◆ Exercise data:
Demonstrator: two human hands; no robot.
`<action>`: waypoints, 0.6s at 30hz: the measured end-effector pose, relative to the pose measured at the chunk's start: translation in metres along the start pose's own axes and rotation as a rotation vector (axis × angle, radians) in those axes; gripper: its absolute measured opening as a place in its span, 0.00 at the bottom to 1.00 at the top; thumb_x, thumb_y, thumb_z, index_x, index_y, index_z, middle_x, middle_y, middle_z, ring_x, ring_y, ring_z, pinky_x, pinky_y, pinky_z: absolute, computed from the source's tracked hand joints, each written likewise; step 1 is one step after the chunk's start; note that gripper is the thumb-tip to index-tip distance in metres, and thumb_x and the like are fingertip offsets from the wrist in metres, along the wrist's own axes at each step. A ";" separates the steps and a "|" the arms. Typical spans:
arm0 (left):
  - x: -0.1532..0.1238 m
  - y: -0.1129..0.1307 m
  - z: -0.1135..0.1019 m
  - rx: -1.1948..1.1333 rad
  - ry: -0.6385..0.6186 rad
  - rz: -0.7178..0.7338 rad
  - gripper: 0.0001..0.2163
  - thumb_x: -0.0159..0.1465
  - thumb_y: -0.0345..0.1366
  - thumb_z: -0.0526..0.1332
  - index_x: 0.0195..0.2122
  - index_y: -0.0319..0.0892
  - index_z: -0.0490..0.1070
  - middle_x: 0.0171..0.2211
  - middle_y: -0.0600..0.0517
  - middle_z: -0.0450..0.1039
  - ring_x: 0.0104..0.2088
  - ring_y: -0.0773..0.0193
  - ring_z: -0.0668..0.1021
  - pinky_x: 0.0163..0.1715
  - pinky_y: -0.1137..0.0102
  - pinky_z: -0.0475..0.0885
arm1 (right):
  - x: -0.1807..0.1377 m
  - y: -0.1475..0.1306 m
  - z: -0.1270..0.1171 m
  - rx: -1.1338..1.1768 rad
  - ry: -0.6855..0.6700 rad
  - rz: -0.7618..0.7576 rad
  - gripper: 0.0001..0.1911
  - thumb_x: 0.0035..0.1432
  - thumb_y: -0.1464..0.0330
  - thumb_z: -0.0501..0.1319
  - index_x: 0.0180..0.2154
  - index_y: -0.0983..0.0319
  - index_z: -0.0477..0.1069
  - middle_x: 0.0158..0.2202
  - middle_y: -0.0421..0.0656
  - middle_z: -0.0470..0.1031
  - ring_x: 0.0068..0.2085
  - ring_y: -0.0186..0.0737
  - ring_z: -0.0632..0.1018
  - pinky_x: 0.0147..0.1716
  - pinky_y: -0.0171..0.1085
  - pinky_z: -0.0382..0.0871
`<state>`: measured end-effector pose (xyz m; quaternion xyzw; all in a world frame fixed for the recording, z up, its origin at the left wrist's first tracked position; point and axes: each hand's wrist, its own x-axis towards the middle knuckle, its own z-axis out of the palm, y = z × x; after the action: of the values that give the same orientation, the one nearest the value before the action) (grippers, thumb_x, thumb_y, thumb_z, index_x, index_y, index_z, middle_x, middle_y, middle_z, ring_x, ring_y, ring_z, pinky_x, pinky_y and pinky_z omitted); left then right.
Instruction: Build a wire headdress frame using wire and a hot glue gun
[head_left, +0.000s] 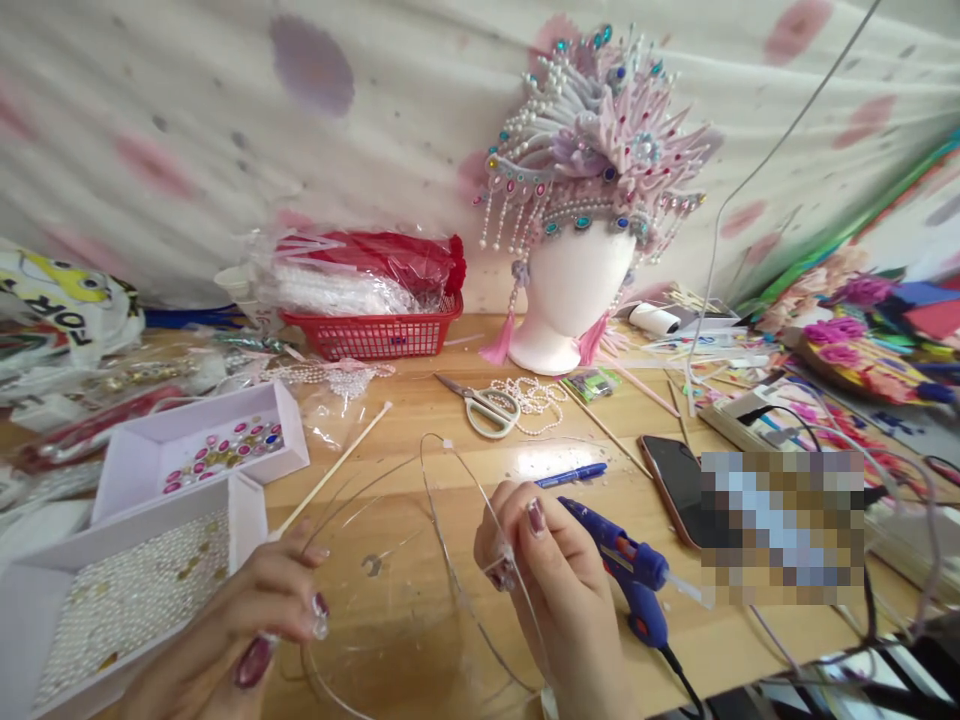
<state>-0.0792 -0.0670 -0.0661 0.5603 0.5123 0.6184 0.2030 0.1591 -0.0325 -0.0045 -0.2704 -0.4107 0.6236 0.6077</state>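
My right hand pinches a thin wire loop between thumb and fingers, in front of the tabletop. A small pale piece sits on the loop at its top. My left hand is at lower left, thumb close to the bent fingers; whatever lies between them is too fine to make out. Thin curved strands run near its fingertips. Beside my right hand lies a blue glue gun with a clear glue stick protruding. A blue pen lies just beyond that hand.
At left stand a box of pearl beads and a box of coloured gems. Scissors, a red basket and a white mannequin head in a beaded headdress are farther back. A phone and cables lie right.
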 end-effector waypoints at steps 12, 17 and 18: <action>0.004 0.070 0.029 0.244 -0.202 0.144 0.06 0.69 0.40 0.60 0.40 0.50 0.77 0.42 0.53 0.76 0.47 0.60 0.77 0.54 0.65 0.69 | -0.027 0.000 0.004 -0.127 -0.098 0.078 0.16 0.72 0.59 0.55 0.37 0.58 0.78 0.33 0.41 0.72 0.33 0.33 0.71 0.33 0.33 0.63; 0.004 0.070 0.030 0.222 -0.191 0.128 0.07 0.70 0.40 0.59 0.38 0.50 0.77 0.42 0.54 0.74 0.48 0.62 0.76 0.54 0.67 0.67 | -0.045 -0.002 0.008 -0.229 -0.084 0.087 0.12 0.67 0.56 0.62 0.38 0.57 0.76 0.32 0.39 0.70 0.33 0.35 0.69 0.34 0.35 0.61; 0.003 0.070 0.030 0.219 -0.189 0.126 0.07 0.70 0.40 0.59 0.38 0.50 0.77 0.42 0.54 0.74 0.48 0.62 0.76 0.54 0.67 0.66 | -0.046 -0.003 0.011 -0.227 -0.067 0.090 0.12 0.66 0.56 0.63 0.38 0.56 0.76 0.32 0.39 0.70 0.33 0.35 0.69 0.33 0.35 0.60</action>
<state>-0.0304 -0.0796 -0.0089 0.6659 0.5191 0.5147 0.1487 0.1572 -0.0801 -0.0042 -0.3347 -0.4862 0.6085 0.5304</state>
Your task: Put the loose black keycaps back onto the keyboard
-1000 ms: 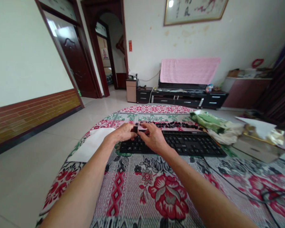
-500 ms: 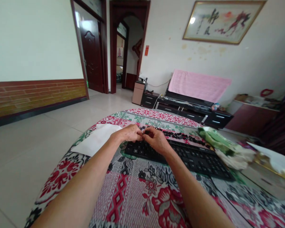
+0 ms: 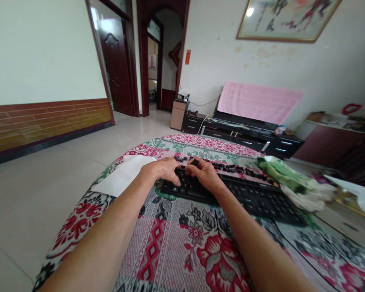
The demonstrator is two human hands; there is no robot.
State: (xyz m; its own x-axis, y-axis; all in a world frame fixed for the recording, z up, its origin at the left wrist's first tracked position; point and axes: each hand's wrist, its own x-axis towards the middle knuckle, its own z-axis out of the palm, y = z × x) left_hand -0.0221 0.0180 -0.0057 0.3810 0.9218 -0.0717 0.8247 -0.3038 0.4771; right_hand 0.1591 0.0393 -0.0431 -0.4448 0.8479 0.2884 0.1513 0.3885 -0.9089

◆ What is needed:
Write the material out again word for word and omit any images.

◆ Output below:
Demonstrator: two human hands; no robot.
`<action>`: waypoints, 0.6s at 30hz: the measured end-effector pose, relative to the pose measured at the chunk's start: translation in metres along the start pose's own axes and rotation as a rotation vector (axis × angle, radians) in those axes; gripper: its absolute measured opening as a place in its span, 0.00 at the bottom to 1.00 at the top; thumb_x, thumb_y, thumb_z, index_x, index_y, index_z, middle_x, middle_y, middle_z, ring_x, ring_y, ring_z, pinky_x, pinky_y, pinky_z: absolute, computed from the source's tracked hand joints, each written likewise; step 1 is one step after the chunk's start; note that gripper is the thumb-tip to index-tip distance in metres, and thumb_x and the like are fingertip offsets from the wrist in metres, along the wrist's own axes at each step. A ";" separates the steps and a "|" the arms. Typical spans:
arm0 (left):
  - x: -0.1532..0.1238 m
  - y: -0.1129..0.1307 m
  - z: -0.1135..0.1019 m
  - rx: -1.1948..1.1333 rad
  - ry: -0.6385..0.6186 rad
  - rz: -0.7178..0.7338 rad
  - gripper: 0.0001..0.2163
  - thumb_x: -0.0159..0.1465
  - thumb_y: -0.0345..0.1366
  - thumb_z: -0.0526..0.1332
  - index_x: 0.0195..0.2122
  - index_y: -0.0319..0.0892
  - index_z: -0.0490..0.1070
  - middle_x: 0.0171..0.2211
  - middle_y: -0.0600..0.0517
  - middle_z: -0.0450..0.1039
  - ring_x: 0.0104..0.2088
  - ring_y: -0.0773..0.0193
  - ring_z: -0.0668..0.1021
  - pinky_x: 0.0163..0.1715
  - pinky_y: -0.1137..0.0102
  - pinky_z: -0.0475..0.0885
arm1 (right):
  - x: -0.1807..0.1377 m
  - y: -0.1475..0.1306 m
  - z: -0.1270..0.1171 m
  - rx: -1.1338..1.1768 rad
  - ry: -0.6855..0.6700 rad
  - rz: -0.7618..0.7576 rad
  - gripper: 0.0001..0.1911
  - thumb_x: 0.0035..0.1432
  - thumb_y: -0.1464..0.0330
  - thumb_z: -0.0501..0.1319
  - index_x: 0.0180..0.2154
  - index_y: -0.0983..0.0319
  - index_z: -0.0477..0.1069
  - middle_x: 0.0158..0.2202
  - middle_y: -0.0421..0.0656
  - middle_z: -0.0470..0.1031
  - ring_x: 0.0068..0.2085
  - ring_y: -0.0186..0.0737
  - ring_z: -0.0632..0.1018
  - pinky_x: 0.0147..0.1716
  - pinky_y: -0.0171..0.1085
  - pinky_z: -0.0382..0.0871
`<state>`: measured end-effector pose (xyz m; quaternion xyzw; all in a world frame fixed for the recording, z up, its origin at the left wrist's first tracked position; point and axes: each hand's wrist, its own x-axis towards the middle knuckle, its own z-axis out of the palm, y = z × x; after the action: of the values that give the same orientation, the one nearest the value before the action) (grippers, thumb_x, thumb_y, thumb_z, index_x, index_y, index_z, middle_x, middle_y, middle_z, ring_x, ring_y, ring_z, pinky_x, pinky_y and pinky_z omitted); left then right.
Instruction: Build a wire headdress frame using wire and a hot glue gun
[head_left, +0.000s] 
<state>-0.0792 -0.0670 -0.0661 0.5603 0.5123 0.6184 0.2030 0.1591 -0.0325 -0.0045 -0.2704 -0.4107 0.6236 0.6077</state>
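My right hand pinches a thin wire loop between thumb and fingers, in front of the tabletop. A small pale piece sits on the loop at its top. My left hand is at lower left, thumb close to the bent fingers; whatever lies between them is too fine to make out. Thin curved strands run near its fingertips. Beside my right hand lies a blue glue gun with a clear glue stick protruding. A blue pen lies just beyond that hand.
At left stand a box of pearl beads and a box of coloured gems. Scissors, a red basket and a white mannequin head in a beaded headdress are farther back. A phone and cables lie right.
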 end-effector waypoints at steps 12, 17 and 18: <action>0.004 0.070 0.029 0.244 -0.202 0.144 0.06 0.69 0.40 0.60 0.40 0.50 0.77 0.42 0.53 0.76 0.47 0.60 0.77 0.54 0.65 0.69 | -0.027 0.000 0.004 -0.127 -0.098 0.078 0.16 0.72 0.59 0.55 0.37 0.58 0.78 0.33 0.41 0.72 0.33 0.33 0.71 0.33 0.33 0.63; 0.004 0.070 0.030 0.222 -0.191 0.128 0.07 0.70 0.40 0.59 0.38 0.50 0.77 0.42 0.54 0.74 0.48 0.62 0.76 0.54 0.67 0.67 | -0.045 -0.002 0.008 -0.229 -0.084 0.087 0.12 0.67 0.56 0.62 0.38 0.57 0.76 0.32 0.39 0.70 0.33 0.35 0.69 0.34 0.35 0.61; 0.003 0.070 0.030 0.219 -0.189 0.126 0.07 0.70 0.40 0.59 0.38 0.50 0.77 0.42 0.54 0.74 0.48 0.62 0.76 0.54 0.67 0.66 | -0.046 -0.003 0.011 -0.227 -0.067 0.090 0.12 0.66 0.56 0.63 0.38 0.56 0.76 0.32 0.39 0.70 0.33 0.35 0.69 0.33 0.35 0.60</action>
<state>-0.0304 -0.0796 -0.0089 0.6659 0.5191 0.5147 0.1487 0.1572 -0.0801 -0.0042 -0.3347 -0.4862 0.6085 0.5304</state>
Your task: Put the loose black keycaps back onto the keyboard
-1000 ms: 
-500 ms: 
+0 ms: 
The demonstrator is two human hands; there is no robot.
State: (xyz m; its own x-axis, y-axis; all in a world frame fixed for the recording, z up, its origin at the left wrist's first tracked position; point and axes: each hand's wrist, its own x-axis towards the middle knuckle, its own z-axis out of the palm, y = z × x) left_hand -0.0221 0.0180 -0.0057 0.3810 0.9218 -0.0717 0.8247 -0.3038 0.4771; right_hand 0.1591 0.0393 -0.0431 -0.4448 0.8479 0.2884 0.1513 0.3885 -0.9089

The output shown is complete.